Menteri Perdagangan, Agus Suparmanto menjadi narasumber pada Diskusi Kelompok Terpumpun/FGD dengan tema "Peluang dan Tantangan Regional Comprehensive Economic Partnership (RCEP) dalam Perspektif UUD 45" yang diselenggarakan oleh Brain Society Center (BSC) di Gedung DPR RI, Jakarta, Jumat (11 Des).
Dalam paparannya, Mendag menjelaskan bahwa RCEP pertama kali dicetuskan Indonesia pada tahun 2011. Dalam perjalanannya, kehadiran RCEP menjadi semakin penting di tengah ketidakpastian situasi perekonomian, perdagangan, dan investasi dunia serta kontraksi yang kuat akibat penyebaran pandemi COVID-19.
Pada 15 November 2020, pemerintah negara anggota ASEAN beserta Australia, Selandia Baru, Jepang, Korea Selatan, dan RRT menyatakan bahwa perundingan RCEP telah selesai dan diikuti dengan penandatanganan teks Perjanjian RCEP oleh para menteri dari ke-15 negara dengan disaksikan masing-masing kepala negara/pemerintahannya.

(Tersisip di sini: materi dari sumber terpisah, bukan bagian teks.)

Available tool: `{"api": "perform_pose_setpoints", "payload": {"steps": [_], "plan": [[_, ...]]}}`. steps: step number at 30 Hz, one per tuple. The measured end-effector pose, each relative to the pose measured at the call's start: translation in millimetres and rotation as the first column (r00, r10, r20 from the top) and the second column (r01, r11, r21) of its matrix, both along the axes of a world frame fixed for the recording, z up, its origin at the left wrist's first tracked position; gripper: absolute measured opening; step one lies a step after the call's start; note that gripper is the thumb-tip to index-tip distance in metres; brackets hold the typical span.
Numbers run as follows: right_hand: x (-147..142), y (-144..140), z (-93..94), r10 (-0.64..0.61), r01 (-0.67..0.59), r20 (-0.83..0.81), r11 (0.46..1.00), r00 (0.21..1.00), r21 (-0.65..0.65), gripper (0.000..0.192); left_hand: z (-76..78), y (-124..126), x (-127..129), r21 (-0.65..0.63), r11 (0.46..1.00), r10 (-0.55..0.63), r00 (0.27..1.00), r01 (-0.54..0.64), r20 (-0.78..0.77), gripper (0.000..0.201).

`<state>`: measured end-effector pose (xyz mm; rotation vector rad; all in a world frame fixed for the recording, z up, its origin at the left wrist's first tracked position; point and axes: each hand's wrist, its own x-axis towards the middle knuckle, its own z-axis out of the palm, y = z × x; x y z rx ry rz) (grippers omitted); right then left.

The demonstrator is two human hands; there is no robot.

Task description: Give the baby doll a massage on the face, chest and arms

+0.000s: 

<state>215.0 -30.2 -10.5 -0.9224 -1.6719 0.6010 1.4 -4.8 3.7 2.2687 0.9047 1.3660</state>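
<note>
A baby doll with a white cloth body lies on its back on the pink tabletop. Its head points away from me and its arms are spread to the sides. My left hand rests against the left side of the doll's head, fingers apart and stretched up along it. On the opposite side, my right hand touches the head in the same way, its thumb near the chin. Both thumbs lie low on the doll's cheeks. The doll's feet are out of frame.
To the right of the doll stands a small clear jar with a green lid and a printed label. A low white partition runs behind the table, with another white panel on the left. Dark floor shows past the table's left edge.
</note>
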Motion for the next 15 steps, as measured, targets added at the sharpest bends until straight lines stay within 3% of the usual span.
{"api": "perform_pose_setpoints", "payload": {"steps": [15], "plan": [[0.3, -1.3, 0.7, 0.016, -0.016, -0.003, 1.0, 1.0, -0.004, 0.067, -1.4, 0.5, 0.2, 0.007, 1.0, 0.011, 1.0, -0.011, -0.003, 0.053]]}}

Mendag menjelaskan mengenai manfaat bagi Indonesia dari adanya Perjanjian RCEP, yaitu kepastian dan keseragaman aturan perdagangan, peningkatan kegiatan penanaman modal/investasi, peningkatan akses pasar barang dan jasa Indonesia, peningkatan kapasitas dan peran UMKM, dan peningkatan transformasi ekonomi digital.
Namun, terdapat tantangan yang akan dihadapi oleh Indonesia dengan adanya persaingan yang tinggi dalam memasuki pasar negara mitra dan dalam negeri, sehingga menciptakan kondisi pasar yang sangat kompetitif. Hal ini juga akan mengakibatkan adanya reformasi kebijakan yang massif.
Turut hadir juga pada kesempatan ini, yaitu Ketua MPR RI, Bambang Soesatyo; Dosen Fakultas Ekonomi dan Manajemen IPB, Bayu Krisnamurthi; dan Ekonom Universitas Indonesia, Fithra Faisal Hastiadi.